We discussed this issue at #3277946: Drupal Usability Meeting 2022-05-06. That issue will have a link to a recording of the meeting. Since we discussed this issue at previous meetings, we only talked about the wording of the permission title and description.

We agreed that "View update notifications" is a good title for the permission.

We suggest a slightly shorter description than the ones suggested on the merge request:

These messages are displayed on most administrative pages when updates become available.

This avoids repeating words from the permission title, and it follows the same pattern as this permission from the System module:

View the administration theme

This is only used when the site is configured to use a separate administration theme on the Appearance page.

For the record, the attendees at the 2022-05-06 usability meeting were @AaronMcHale, @bnjmnm, @ckrina, @rkoller, @worldlinemine, @shaal, and me.

Sweet, thanks for the review and the clear direction! I'll rename things right now.

Also rebased to 9.4.x. Not sure if we could still sneak this in before beta...

GREAT work all, just had a final look at the code and tried it! Just perfect :) Thank you so much, this look minor, but is a huge improvement for us! Looking so much forward to 9.4!

I think we need a change record about the new permission and a release note. I'm not sure this is going to make it before the beta.

Thanks for the review. The summary already has a release note snippet. But I'll work on a CR now. Stay tuned.

Draft CR: https://www.drupal.org/node/3280750

Fixed the release note per #79.

s/see/view/ in a few more spots in the summary.

Committed and pushed 1f89713bc3 to 10.0.x and ec5b3639ef to 9.5.x and a67b0a58ff to 9.4.x. Thanks!

Whoot, thanks! 🎉

@alexpott those commits aren't appearing on Gitlab

Hm, this issue should have gotten release manager signoff before commit. @catch and I have some concerns with the current approach.

We haven't decided to revert it at present, and it'd be a pain to have to have an upgrade path to undo the upgrade path, but I'm at least reopening the issue to make sure we follow up on this.

So I think the patch here is probably fine, but I'm not sure there was an investigation into why things were like they were in the first place.

When these warnings were originally added, 'administer site configuration' was used so that the maximum number of site admins would see it, and it also controls access to admin/reports/update. Whether a user has permission to 'administer site updates' is irrelevant, because that only controls using update module to download updates via the UI, whereas even one person running a site by themselves might be doing updates via git (or ftping tarballs) and not care about that permission at all. So we don't know whether the person who has the permission can actually do updates or not, their account might not be the only access they have.

In many cases, this are customers who are then afraid as they don't understand what they can (not) do and what are the consequences.

To some extent this is by design - if you have an only loosely-maintained site, then those customers can ask the developer to do the update. Otherwise no-one might get notified at all.

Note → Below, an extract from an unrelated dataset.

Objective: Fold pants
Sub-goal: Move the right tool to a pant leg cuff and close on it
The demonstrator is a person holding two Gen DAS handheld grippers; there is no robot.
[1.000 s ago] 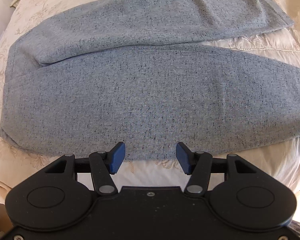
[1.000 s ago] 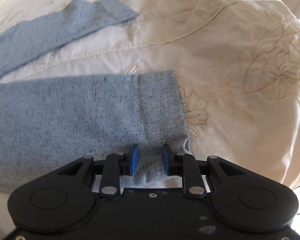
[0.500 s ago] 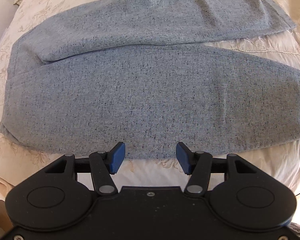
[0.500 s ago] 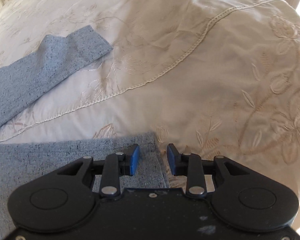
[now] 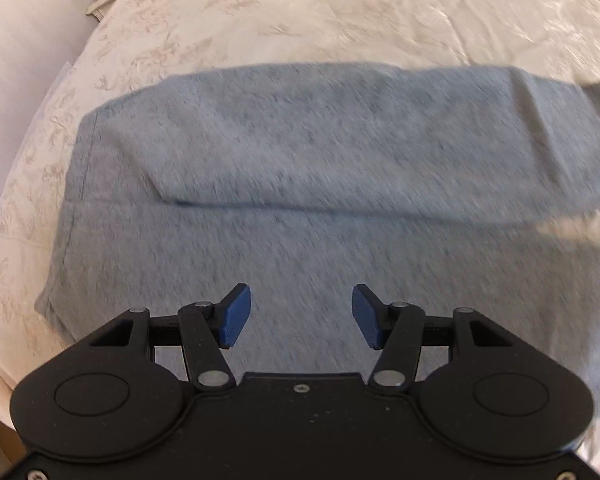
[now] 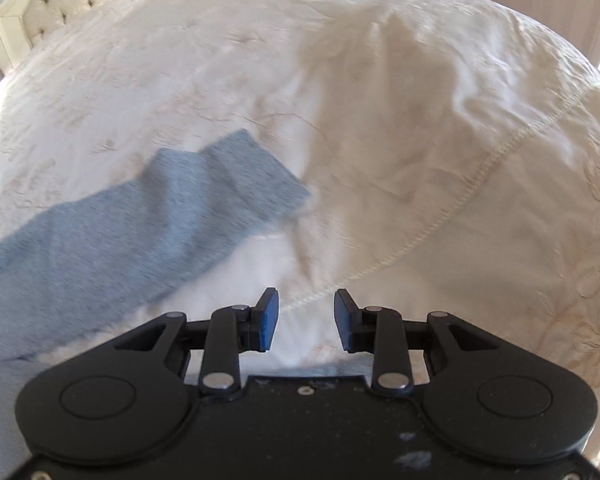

Having said all this, we now have the administrative role which gets all permissions - and people with this role will still get the notifications, so that probably fulfils the original intent of using 'administer site configuration' to catch most admins.

I think my primary concern is that it is the permission is not named something like:

MAKE SURE to give this VERY IMPORTANT permission to anyone who should ever be informed that the site needs to be updated

(Kind of joking but also kind of not)

The upgrade path covers existing sites, but that does not help new sites that have any roles between auth and admin to set the permission correctly. The help docs are OK, but not everyone reads help docs or even has the module enabled.

The main thing that gets people to turn the permission on (or not) is the permission label, and secondarily the permission description. Neither of those ATM indicate that this permission is critical to site operation and so somebody better darn well have it.

Actually I do also have an issue with the help docs:
<a href=":update_permissions">permission to view update notifications</a>

Should be:
<a href=":update_permissions">the <em>view update notifications</em> permission</a>

(Or whatever better name we give the permission if we come up with a better name.)

Also, does a help topic need updates for this yet?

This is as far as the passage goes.